In the listing below, start your output at the line with "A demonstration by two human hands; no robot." and end it after the line with "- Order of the", copying every line exactly.
┄┄┄┄┄┄
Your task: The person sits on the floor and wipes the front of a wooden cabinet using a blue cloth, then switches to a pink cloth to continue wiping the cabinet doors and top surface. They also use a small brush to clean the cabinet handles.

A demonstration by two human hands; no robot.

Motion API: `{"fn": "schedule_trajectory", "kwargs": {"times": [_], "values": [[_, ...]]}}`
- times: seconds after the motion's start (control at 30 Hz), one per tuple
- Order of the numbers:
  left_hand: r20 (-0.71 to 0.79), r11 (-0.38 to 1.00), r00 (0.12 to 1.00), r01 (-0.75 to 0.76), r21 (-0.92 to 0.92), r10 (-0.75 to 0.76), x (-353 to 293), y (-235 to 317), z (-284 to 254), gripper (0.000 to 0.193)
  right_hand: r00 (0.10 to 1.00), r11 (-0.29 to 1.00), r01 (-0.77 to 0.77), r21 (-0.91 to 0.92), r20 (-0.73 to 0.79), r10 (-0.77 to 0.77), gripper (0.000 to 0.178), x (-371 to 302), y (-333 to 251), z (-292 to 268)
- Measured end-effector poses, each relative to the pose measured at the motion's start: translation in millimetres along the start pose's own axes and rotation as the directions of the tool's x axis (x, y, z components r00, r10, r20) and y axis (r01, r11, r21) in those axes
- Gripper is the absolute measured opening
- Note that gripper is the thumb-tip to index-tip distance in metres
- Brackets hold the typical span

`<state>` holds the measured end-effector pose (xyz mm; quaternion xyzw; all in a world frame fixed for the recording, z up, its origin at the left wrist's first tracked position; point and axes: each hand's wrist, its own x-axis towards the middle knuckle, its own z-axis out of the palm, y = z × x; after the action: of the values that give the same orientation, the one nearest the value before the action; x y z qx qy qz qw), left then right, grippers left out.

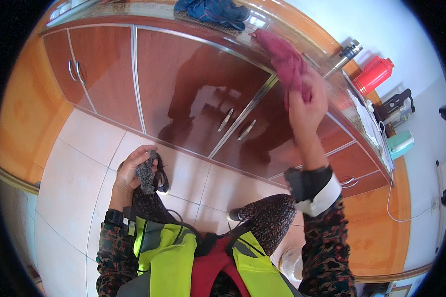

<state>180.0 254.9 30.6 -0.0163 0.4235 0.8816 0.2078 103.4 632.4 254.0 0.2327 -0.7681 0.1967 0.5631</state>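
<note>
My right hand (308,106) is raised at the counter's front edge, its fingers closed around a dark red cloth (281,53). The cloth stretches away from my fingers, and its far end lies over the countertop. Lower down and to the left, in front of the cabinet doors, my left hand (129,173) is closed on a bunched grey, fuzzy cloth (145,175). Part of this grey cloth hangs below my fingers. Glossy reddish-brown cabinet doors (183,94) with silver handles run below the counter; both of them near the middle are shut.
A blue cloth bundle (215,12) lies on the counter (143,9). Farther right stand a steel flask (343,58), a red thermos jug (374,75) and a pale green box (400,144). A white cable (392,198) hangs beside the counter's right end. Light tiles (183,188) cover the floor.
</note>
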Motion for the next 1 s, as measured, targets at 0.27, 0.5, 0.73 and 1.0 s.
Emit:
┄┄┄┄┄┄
Written answer:
A demonstration by two human hands; no robot.

Motion API: `{"fn": "schedule_trajectory", "kwargs": {"times": [_], "values": [[_, ...]]}}`
- times: seconds after the motion's start (control at 30 Hz), one per tuple
- Order of the numbers:

The response to the exercise has been completed.